BRIEF: Return all of the entries below exactly as they are given.

DATA SECTION:
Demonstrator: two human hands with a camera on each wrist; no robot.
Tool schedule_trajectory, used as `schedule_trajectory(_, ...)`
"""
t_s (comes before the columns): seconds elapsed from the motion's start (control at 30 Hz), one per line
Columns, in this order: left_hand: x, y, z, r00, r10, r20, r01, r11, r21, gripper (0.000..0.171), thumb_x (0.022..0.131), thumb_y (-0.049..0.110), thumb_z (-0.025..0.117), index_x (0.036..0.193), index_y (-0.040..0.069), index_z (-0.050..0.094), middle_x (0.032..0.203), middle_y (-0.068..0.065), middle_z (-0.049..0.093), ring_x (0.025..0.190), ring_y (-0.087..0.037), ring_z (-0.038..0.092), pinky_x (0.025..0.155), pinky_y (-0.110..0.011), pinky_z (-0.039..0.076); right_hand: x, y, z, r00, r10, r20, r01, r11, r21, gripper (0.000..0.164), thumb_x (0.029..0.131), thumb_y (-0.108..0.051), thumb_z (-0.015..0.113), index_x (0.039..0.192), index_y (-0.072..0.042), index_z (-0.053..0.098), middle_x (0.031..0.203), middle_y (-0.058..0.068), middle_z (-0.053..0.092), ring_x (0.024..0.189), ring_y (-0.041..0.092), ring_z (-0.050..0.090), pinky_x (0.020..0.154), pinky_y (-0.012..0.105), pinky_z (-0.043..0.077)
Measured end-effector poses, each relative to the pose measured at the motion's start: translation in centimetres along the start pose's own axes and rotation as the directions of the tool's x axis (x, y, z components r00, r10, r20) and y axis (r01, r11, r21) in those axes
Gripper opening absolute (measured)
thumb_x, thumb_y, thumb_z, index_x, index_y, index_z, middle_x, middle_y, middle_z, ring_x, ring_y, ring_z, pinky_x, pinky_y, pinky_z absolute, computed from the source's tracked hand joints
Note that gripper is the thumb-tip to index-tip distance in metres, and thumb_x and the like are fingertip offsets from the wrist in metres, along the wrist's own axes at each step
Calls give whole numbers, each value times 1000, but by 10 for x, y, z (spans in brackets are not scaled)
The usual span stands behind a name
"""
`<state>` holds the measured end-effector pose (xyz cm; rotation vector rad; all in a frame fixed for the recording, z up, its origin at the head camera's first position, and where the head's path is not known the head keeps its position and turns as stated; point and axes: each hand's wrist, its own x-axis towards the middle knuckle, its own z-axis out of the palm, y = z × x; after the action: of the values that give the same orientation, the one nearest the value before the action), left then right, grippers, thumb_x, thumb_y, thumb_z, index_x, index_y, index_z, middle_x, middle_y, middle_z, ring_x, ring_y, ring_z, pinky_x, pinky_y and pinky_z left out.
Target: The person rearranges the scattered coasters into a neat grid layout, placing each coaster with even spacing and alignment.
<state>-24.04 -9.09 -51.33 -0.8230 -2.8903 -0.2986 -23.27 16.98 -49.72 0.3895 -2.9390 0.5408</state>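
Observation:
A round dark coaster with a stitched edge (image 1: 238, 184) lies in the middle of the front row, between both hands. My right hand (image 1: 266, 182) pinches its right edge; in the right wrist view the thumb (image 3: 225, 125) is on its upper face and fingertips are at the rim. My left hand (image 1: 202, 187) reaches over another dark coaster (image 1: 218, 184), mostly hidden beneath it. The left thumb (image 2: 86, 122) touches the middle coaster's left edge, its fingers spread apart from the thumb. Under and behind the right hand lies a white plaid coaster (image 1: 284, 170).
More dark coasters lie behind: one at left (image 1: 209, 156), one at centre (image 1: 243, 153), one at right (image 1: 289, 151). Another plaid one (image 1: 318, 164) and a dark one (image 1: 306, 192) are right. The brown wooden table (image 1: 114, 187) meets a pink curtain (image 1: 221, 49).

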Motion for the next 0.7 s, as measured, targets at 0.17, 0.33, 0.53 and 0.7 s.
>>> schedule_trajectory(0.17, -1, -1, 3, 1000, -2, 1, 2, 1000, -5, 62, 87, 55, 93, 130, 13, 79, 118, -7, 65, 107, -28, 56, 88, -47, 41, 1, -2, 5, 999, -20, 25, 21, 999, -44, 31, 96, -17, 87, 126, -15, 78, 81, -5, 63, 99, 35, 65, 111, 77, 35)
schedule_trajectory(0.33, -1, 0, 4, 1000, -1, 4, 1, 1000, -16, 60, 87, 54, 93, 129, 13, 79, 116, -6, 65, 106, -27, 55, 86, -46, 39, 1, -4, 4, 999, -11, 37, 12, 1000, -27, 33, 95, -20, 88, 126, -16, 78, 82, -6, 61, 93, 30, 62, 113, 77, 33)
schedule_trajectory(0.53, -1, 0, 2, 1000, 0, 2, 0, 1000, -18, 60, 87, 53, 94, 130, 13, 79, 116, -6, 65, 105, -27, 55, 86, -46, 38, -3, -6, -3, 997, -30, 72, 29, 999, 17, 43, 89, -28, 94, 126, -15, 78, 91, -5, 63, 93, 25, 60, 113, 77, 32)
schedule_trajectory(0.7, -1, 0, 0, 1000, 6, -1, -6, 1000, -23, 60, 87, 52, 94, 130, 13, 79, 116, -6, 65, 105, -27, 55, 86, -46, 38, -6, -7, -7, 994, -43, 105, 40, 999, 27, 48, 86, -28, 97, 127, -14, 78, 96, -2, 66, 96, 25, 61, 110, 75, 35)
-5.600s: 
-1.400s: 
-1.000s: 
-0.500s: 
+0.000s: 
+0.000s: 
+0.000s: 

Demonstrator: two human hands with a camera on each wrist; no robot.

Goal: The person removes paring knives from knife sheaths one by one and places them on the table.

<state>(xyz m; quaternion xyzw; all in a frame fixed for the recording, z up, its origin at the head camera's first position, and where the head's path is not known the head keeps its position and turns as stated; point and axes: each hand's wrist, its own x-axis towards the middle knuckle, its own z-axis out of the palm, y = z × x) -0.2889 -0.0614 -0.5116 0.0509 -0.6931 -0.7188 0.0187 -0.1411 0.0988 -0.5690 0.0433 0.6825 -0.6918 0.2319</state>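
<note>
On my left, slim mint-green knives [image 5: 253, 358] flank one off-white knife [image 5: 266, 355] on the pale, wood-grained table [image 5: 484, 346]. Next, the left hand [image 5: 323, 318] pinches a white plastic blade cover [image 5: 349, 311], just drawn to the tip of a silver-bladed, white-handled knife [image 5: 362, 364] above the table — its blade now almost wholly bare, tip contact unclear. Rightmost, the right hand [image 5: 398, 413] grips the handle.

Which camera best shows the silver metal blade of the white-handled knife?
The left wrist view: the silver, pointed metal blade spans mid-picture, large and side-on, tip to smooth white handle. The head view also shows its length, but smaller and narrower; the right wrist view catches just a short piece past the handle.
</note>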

OUTPUT BELOW:
Demonstrator: two human hands with a camera on each wrist; no robot.
Tool schedule_trajectory, used as `schedule_trajectory(_, ...)`
"""
t_s (comes before the columns): seconds elapsed from the motion's start (control at 30 Hz), one per line
Columns, in this order: left_hand: x, y, z, r00, r10, r20, r01, r11, r21, gripper (0.000..0.171), thumb_x (0.022..0.131), thumb_y (-0.049..0.110), thumb_z (-0.025..0.117), index_x (0.036..0.193), index_y (-0.040..0.069), index_z (-0.050..0.094), middle_x (0.032..0.203), middle_y (-0.068..0.065), middle_z (-0.049..0.093), ring_x (0.025..0.190), ring_y (-0.087..0.037), ring_z (-0.038..0.092), pinky_x (0.025..0.155), pinky_y (-0.110..0.011), pinky_z (-0.039..0.076); right_hand: x, y, z, r00, r10, r20, r01, r11, r21, gripper (0.000..0.164), thumb_x (0.029..0.131), thumb_y (-0.108..0.051), thumb_z (-0.015..0.113), index_x (0.039..0.192), index_y (-0.072..0.042), index_z (-0.053..0.098), middle_x (0.031..0.203), middle_y (-0.058..0.068), middle_z (-0.053..0.092), ring_x (0.024..0.189), ring_y (-0.041..0.092), ring_z (-0.050..0.090), pinky_x (0.020..0.154), pinky_y (-0.012..0.105), pinky_z (-0.043..0.077)
Measured end-effector poses, each relative to the pose measured at the motion's start: translation in centimetres along the start pose's own axes and rotation as the directions of the tool's x axis (x, y, z components r00, r10, r20) and y axis (r01, r11, r21) in those axes
Gripper opening absolute (measured)
thumb_x, thumb_y, thumb_z, index_x, index_y, index_z, middle_x, middle_y, middle_z, ring_x, ring_y, ring_z, pinky_x, pinky_y, pinky_z absolute, computed from the source's tracked hand joints
Note that gripper is the thumb-tip to index-tip distance in metres, and thumb_x and the like are fingertip offsets from the wrist in metres, along the wrist's own axes at each step
Calls give whole numbers, each value times 1000, but by 10 for x, y, z (spans in brackets are not scaled)
The usual span stands behind a name
"""
`<state>` holds the measured end-effector pose (xyz cm; rotation vector rad; all in a frame fixed for the recording, z up, its origin at the head camera's first position, and where the head's path is not known the head keeps its position and turns as stated; point and axes: each hand's wrist, its own x-axis towards the middle knuckle, its own z-axis out of the palm, y = z × x; after the action: of the values that give the same orientation, the one nearest the value before the action), left then right, grippers, thumb_x, thumb_y, thumb_z, index_x, index_y, index_z, middle_x, middle_y, middle_z, ring_x, ring_y, ring_z, pinky_x, pinky_y and pinky_z left out.
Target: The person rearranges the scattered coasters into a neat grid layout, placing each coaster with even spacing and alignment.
<state>-24.04 -9.09 -51.33 -0.8230 -2.8903 -0.2986 -23.27 16.98 -49.72 0.3895 -2.9390 0.5408</state>
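Observation:
A round dark coaster with a stitched edge (image 1: 238, 184) lies in the middle of the front row, between both hands. My right hand (image 1: 266, 182) pinches its right edge; in the right wrist view the thumb (image 3: 225, 125) is on its upper face and fingertips are at the rim. My left hand (image 1: 202, 187) reaches over another dark coaster (image 1: 218, 184), mostly hidden beneath it. The left thumb (image 2: 86, 122) touches the middle coaster's left edge, its fingers spread apart from the thumb. Under and behind the right hand lies a white plaid coaster (image 1: 284, 170).
More dark coasters lie behind: one at left (image 1: 209, 156), one at centre (image 1: 243, 153), one at right (image 1: 289, 151). Another plaid one (image 1: 318, 164) and a dark one (image 1: 306, 192) are right. The brown wooden table (image 1: 114, 187) meets a pink curtain (image 1: 221, 49).
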
Motion for the next 0.7 s, as measured, targets at 0.17, 0.33, 0.53 and 0.7 s.
>>> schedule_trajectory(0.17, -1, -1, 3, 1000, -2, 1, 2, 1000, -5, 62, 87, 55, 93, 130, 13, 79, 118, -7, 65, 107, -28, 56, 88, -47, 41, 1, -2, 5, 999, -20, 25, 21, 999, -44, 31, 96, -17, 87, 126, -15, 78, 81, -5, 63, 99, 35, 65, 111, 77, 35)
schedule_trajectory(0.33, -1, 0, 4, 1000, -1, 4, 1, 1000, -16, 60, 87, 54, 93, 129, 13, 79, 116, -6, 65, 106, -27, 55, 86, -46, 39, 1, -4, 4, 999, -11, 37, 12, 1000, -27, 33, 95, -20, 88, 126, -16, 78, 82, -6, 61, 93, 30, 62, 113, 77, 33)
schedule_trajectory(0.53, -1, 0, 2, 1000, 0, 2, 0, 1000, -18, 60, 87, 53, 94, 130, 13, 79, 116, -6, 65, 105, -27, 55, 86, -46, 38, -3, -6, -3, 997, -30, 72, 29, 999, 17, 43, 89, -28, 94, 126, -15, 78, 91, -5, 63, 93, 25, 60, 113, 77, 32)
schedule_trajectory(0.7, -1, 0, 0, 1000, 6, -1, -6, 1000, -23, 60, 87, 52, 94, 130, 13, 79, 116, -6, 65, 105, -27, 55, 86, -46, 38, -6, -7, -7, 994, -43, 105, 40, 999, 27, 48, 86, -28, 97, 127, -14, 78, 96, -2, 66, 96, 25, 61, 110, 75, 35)
-5.600s: 
-1.400s: 
-1.000s: 
-0.500s: 
+0.000s: 
+0.000s: 
+0.000s: 

Demonstrator: two human hands with a camera on each wrist; no robot.

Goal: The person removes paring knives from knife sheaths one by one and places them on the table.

<state>(xyz m; quaternion xyzw; all in a frame fixed for the recording, z up, its origin at the head camera's first position, and where the head's path is not known the head keeps its position and turns as stated; point and axes: each hand's wrist, its own x-axis towards the middle knuckle, its own z-axis out of the palm, y = z × x) -0.2889 -0.0614 -0.5116 0.0509 -0.6931 -0.7188 0.0187 -0.1411 0.0988 -0.5690 0.0433 0.6825 -0.6918 0.2319</state>
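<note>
On my left, slim mint-green knives [image 5: 253, 358] flank one off-white knife [image 5: 266, 355] on the pale, wood-grained table [image 5: 484, 346]. Next, the left hand [image 5: 323, 318] pinches a white plastic blade cover [image 5: 349, 311], just drawn to the tip of a silver-bladed, white-handled knife [image 5: 362, 364] above the table — its blade now almost wholly bare, tip contact unclear. Rightmost, the right hand [image 5: 398, 413] grips the handle.

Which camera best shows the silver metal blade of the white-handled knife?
The left wrist view: the silver, pointed metal blade spans mid-picture, large and side-on, tip to smooth white handle. The head view also shows its length, but smaller and narrower; the right wrist view catches just a short piece past the handle.
</note>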

The work is done, and the output is complete.